Summary and Contributions: This paper addresses the topic of learning a matching costs for optical flow estimation (in contrast to prior work, which learns feature transformations and uses e.g. a cosine loss on top of those). In particular, it addresses the computational issue of convolving the (feature_dim x U x V x H x W) cost volume by factoring it into (a) a convolution taking into account the spatial context, and (b) a convolution taking into account the displacement context. Specifically, for a flow candidate u at location x the features F_1(x) and F_2(x+u) are concatenated (for the full feature maps) and used as input to a cost network, which produces a single cost value at each location x. In a subsequent step, the costs for a set of flow candidates at a given pixel are stacked and re-weighted using a 1x1 convolution, effectively re-weighting the costs for flow candidates at a given pixel based on the previously computed costs. A soft argmin is then used to obtain subpixel accurate flow. The methods achieves state-of-the-art results on Sintel and KITTI.
Strengths: The method proposed a very reasonable alternative of the computationally expensive convolution of the full feature volume to compute the cost volume, by factoring it out into a convolution step across the spatial context (the first, DICL step) and a re-weighting based on the displacement context (the second, MAP step). The results, both quantitatively and qualitatively, are convincing. The ablation studies provide a good amount of additional information, in particular on the reduction of multimodality of the costs after the first step. Lastly, the paper is generally well written and straightforward to understand.
Weaknesses: l. 243 states that the advantage of the proposed DICL over a simple MLP is that DICL takes the context into account, while MLP does not. While this is true, the MLP also seems like a much smaller network. If would therefore be a fairer comparison to compare DICL to a "reduced DICL" network with the same architecture, but with all convolutions of size 1x1. Furthermore, there are a few correctness and clarity issues, which are however minor.
Correctness: The paper is largely correct, except for two minor issues: (1) l. 156 "weaken the correlation" between candidates: Since the proposed methods only processes one displacement value at a time, it does not merely weaken the correlation, but in fact remove it. (2) l. 139 "shuffling of the feature maps across displacement dimension": While shuffling the feature maps would not change the cost volume, it would nevertheless cause a corresponding shuffling of the cost volume (also in displacement direction) -- the cost volume is not invariant to a shuffling of feature maps, but equivariant.

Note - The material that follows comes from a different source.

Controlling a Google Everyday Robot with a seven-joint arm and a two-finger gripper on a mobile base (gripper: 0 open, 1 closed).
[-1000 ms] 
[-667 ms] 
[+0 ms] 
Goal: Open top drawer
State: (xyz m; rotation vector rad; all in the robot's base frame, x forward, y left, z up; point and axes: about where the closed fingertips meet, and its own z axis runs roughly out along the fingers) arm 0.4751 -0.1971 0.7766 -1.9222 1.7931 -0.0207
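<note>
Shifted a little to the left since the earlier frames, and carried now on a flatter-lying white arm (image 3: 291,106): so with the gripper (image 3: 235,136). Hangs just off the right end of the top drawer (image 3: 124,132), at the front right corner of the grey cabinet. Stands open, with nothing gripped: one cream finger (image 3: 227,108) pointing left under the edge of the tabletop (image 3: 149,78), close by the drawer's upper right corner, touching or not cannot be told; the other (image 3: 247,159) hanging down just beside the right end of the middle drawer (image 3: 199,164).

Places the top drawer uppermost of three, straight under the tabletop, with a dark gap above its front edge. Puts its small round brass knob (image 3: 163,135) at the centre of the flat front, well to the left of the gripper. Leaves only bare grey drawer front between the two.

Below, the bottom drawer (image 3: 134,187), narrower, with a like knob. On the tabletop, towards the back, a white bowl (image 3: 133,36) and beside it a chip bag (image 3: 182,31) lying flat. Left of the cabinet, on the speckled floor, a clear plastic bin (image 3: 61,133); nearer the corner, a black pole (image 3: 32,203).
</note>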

Clarity: The paper is generally well written, apart from the occasional "Besides," at the beginning of sentences. The only exception to this is the use of the term MAP, which is commonly understood as "Maximum A-Posteriori" and not "Motion-Aware Projection". I believe it would greatly reduce friction and mental effort for the reader (especially those coming from the machine learning community) if the authors could come up with a different acronym for their cost volume re-weighting.

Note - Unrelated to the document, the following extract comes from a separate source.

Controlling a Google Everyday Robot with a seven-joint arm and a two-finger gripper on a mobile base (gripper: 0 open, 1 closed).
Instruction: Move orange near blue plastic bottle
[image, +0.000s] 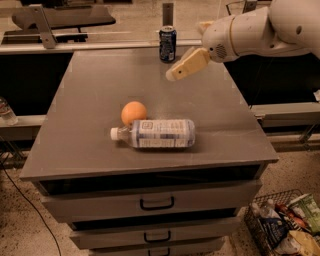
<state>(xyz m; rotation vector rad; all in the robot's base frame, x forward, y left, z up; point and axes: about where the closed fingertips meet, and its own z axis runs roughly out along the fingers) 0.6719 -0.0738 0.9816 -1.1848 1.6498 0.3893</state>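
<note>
Orange being supported by desk, touching blue plastic bottle at bottle's 11 o'clock. Pincer being held above desk at 1 o'clock, apart; its state cannot be told.

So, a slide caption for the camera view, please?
Orange beside blue plastic bottle; gripper hovers near the soda can.

Your arm reaches in from upper right, white wrist angled down-left; claw hangs in the air, tan, pointing down-left, touching nothing
</note>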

Relation to Prior Work: This paper adequately addresses prior work.
Reproducibility: Yes
Additional Feedback: This paper proposes a reasonable decomposition of the computational bottleneck for the application of cost learning for optical flow estimation. The results are good, and I believe that this (or similar) methods could have an impact for the general case of computing cost volumes for high-dimensional variables. I therefore recommend to accept this paper to Neurips. --- Post rebuttal --- My questions were sufficiently addressed in the rebuttal. It is interesting to see that the improvement over the simple MLP seem to come mostly from the larger capacity; the author should probably address this in the camera ready. As a suggestion - since the MAP layer effectively re-weights the costs at a given input pixel, it might be interesting to provide it not just the input costs, but also the reference image context itself, which might help to take structures like image boundaries into account.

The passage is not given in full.